(The title would make a remarkably cheesy folk-band album name, don't you think?)
I've gone about as far as I can go studying for tonight. I have to wait for a professor to get back to me by email before I can continue...
So. How are you? :)
I've been dreaming again, tonight. Taking my laundry out to the washing machine, peering out the window and seeing the gloaming (I no longer use the term "twilight", thanks to Lord Dunsany...). I've been thinking between loads of socks and shirts and underthings about life and love and all that. Just the small things.
And they are small things, in a way. I can't help but remember that I am very small, and the star Antares tells me so. And he ought to know, because he is HUGE (being a supergiant and all). Thinking about black holes, and dark matter, and the 90% of the composition of the universe made up of stuff we don't understand yet...and probably never will.
About how content I am not to know about certain things.
Isn't it funny that I can study the stars in classes, lectures, and labs; determine absolute and apparent magnitudes, understand fusion in a star's core and the lifecycle of stellar bodies, know the limit of mass of white dwarf stars...and yet when the question is posed, "What is occurring at the center of a star?" I still want to say something silly like, "An angel dance-party...?" Or better yet, "I don't know."

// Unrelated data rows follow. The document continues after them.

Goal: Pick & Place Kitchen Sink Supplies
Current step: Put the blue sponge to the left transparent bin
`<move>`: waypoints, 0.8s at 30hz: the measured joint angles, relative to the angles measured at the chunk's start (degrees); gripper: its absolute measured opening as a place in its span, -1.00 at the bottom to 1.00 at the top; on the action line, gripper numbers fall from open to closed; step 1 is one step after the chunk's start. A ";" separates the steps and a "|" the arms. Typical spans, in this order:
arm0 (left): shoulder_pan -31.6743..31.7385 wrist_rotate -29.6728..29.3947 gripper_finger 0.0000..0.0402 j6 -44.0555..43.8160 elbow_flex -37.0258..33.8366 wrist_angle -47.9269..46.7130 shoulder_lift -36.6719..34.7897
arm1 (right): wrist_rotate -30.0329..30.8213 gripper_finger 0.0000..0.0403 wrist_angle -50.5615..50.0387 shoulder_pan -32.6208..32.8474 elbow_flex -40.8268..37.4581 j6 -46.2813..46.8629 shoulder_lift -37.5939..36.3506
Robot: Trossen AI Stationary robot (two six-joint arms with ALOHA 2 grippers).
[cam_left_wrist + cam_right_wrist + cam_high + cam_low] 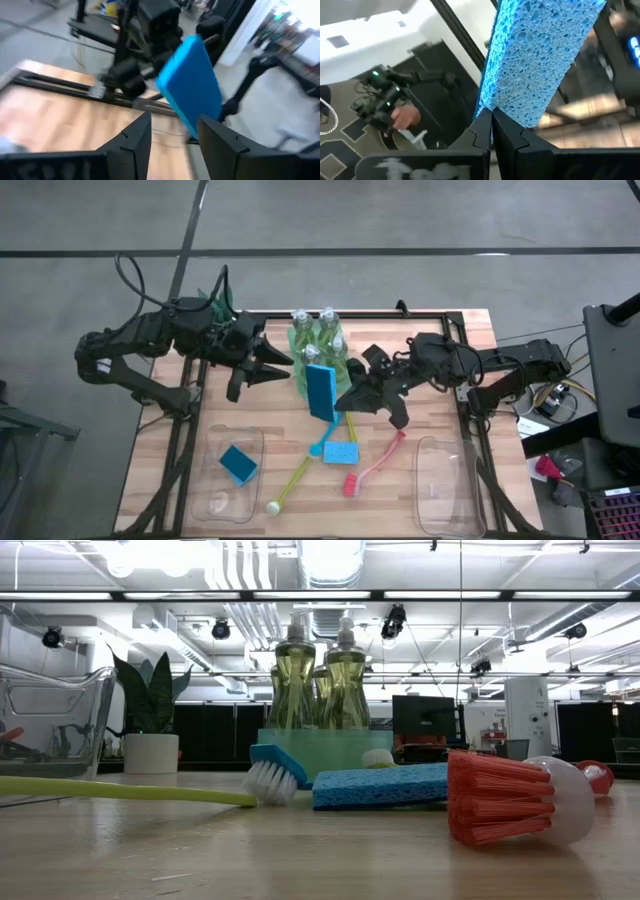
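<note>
My right gripper (343, 401) is shut on a blue sponge (321, 391) and holds it in the air over the middle of the table, in front of the green tray (300, 375) of clear bottles (318, 332). My left gripper (285, 368) stands open just left of that sponge with nothing between its fingers; in the left wrist view the sponge (192, 85) shows beyond the open fingers. A second blue sponge (340, 452) lies flat on the table and a third (238, 464) lies in the left bin. Yellow (291, 484), red (373, 467) and blue (334, 436) brushes lie on the table. My right gripper pinches the sponge's end (506, 111) between its two fingers, which come level from the table's right side. The foam is squeezed thin where the fingers meet. The sponge stands out beyond the fingertips, lifted clear of the table.
Clear bins stand at the near left (215, 500) and the near right (445, 490). A small potted plant (150, 710) stands at the far left, behind my left arm. The red brush head (500, 798) and the flat sponge (380, 785) lie near the front edge.
</note>
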 joint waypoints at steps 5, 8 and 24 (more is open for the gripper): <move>0.62 6.40 -0.23 -8.13 -0.02 4.83 0.55 | 0.89 -0.96 7.18 -0.21 0.00 -5.47 0.26; 1.14 7.29 -0.15 -13.16 -0.08 9.38 0.76 | 2.94 -0.96 8.19 -0.47 0.00 -8.72 0.26; 2.63 7.03 0.04 -19.66 -0.09 17.74 4.89 | 4.72 -0.96 13.89 -2.32 0.02 -13.15 1.62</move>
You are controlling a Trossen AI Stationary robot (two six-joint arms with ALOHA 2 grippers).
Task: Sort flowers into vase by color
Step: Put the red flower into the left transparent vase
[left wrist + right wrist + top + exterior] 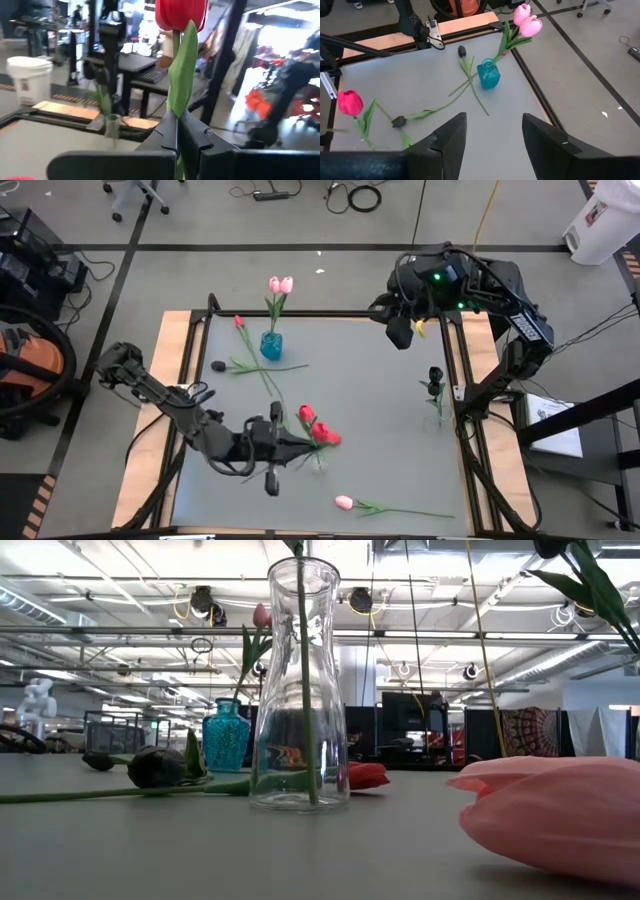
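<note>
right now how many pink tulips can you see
3. A pink pair stands together in the blue vase on the far side. The third pink tulip lies loose near the front edge. More could be hidden under the arms.

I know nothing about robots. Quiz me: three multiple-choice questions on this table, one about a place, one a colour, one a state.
1. Where do the two upright pink tulips stand?
A. in the blue vase
B. on the floor
C. in the right jaws

2. What colour is the tulip that the left jaws hold?
A. black
B. pink
C. red

3. The right jaws are:
A. shut on a stem
B. open and empty
C. shut on nothing

Answers: A, their stems enter the blue vase; C, the red tulip's head tops the clamped stem; B, a bare gap shows between them.
</note>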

I'm content not knowing, even when given the theories and conjectures. I'm fine not knowing for certain. I like the mystery. I don't HAVE to know, and nothing you say can convince me that knowing is the most important thing. And I don't believe the textbook when it tells me the inner workings of stars, because it's all theories. Why can't we be content to guess, and let the guessing be the fun?
(For the record...I KNOW why we can't do that. Because we're human, and while science is both fascinating AND highly important, it also forces one to take things a lot more seriously than I tend to enjoy. I'm not trying to pick a fight with scientists. I'm just being honest.)
Bring it down to my own tiny sphere of influence, though, and things get murky. I want to know everything. Right here. Now. With ketchup. Please and thank you.
All of the mysteries of my own relatively insignificant life, please, and hold nothing back. The future in all of its facets, if you would. Could you make that to-go? Give me names, and dates, and pictures of places I'll see. Give me reasons, shortcuts, and excuses. Give me a glimpse. Give me a vision. I want to see me in ten years...twenty...thirty...
What a silly creature I am. Maybe I should pull my rocking chair out into the driveway, sit, and stare up at a billion bright shells wrapped around a billion angel dance-parties, and feel the contentment of the not-knowing wash over me.
Or just go finish my laundry, and leave the future up to Someone who knows much better than I do.